Sophie, salariée d’une PME, est élue membre du conseil d’administration de sa mutuelle. Son employeur envisage de la licencier pour motif disciplinaire. Avant de notifier tout licenciement, l’employeur doit suivre la procédure d’autorisation prévue par l’article L.114-24 du Code de la mutualité (demande selon les modalités et délais prévus et respect des périodes de protection). Sans cette procédure ou sans autorisation quand elle est requise, le licenciement pourrait être contesté pour irrégularité.
- La protection vise les salariés membres du conseil d’administration d’une mutuelle, d’une union ou d’une fédération.

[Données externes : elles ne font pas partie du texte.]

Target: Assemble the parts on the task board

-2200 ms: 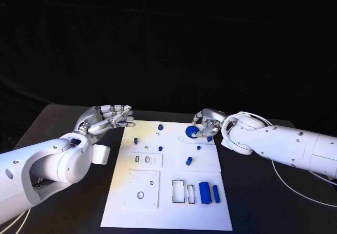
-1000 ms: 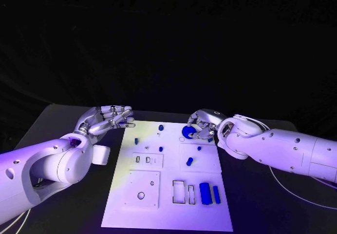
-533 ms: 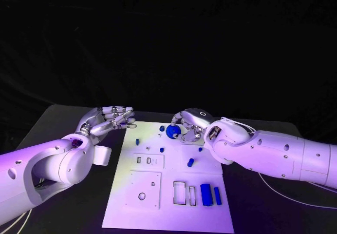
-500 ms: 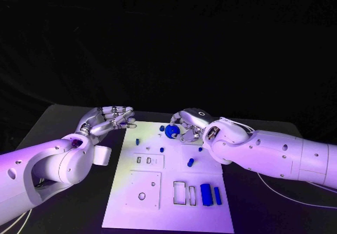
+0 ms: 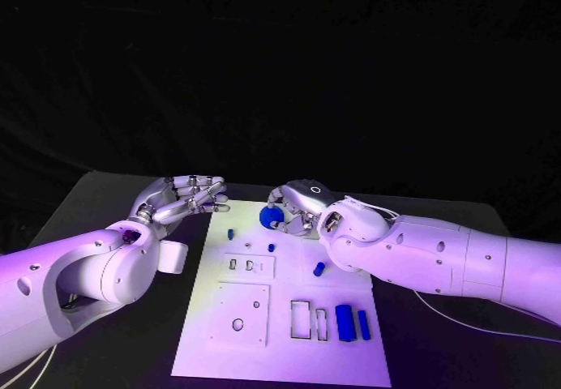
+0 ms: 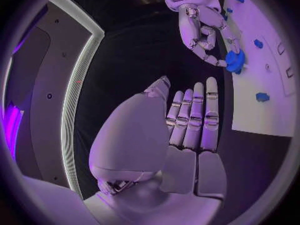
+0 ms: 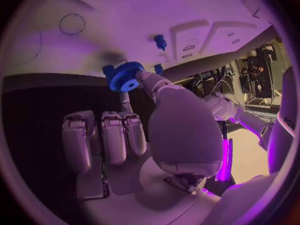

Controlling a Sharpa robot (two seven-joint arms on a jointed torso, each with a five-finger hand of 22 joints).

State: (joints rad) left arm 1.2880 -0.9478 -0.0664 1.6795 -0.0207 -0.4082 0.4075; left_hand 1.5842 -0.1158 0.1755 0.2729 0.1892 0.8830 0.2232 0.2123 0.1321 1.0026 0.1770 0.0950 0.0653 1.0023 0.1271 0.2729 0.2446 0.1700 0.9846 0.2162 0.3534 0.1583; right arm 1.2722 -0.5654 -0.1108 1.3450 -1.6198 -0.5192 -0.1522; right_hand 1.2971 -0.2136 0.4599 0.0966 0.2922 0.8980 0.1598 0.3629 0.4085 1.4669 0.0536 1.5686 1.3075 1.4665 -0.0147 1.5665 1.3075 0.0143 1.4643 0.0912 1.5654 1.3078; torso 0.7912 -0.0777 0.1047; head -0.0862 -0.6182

- Le licenciement de ces salariés est subordonné à une procédure d’autorisation préalable et à des périodes/durées de protection spécifiques.
- Les modalités précises (qui saisit quelle autorité, pièces à fournir, délais, effets de l’autorisation ou de son refus) sont fixées par l’article L.114-24 du Code de la mutualité — il faut s’y référer pour agir correctement.
- Le non-respect de la procédure ou des périodes de protection expose l’employeur à des sanctions contentieuses (requalification, nullité possible ou condamnation à indemnités selon les règles applicables).
- Avant toute décision de licenciement, l’employeur doit vérifier la qualité de l’élu (mandat en cours, nature de l’organisme) et respecter formellement la procédure prévue par le Code de la mutualité.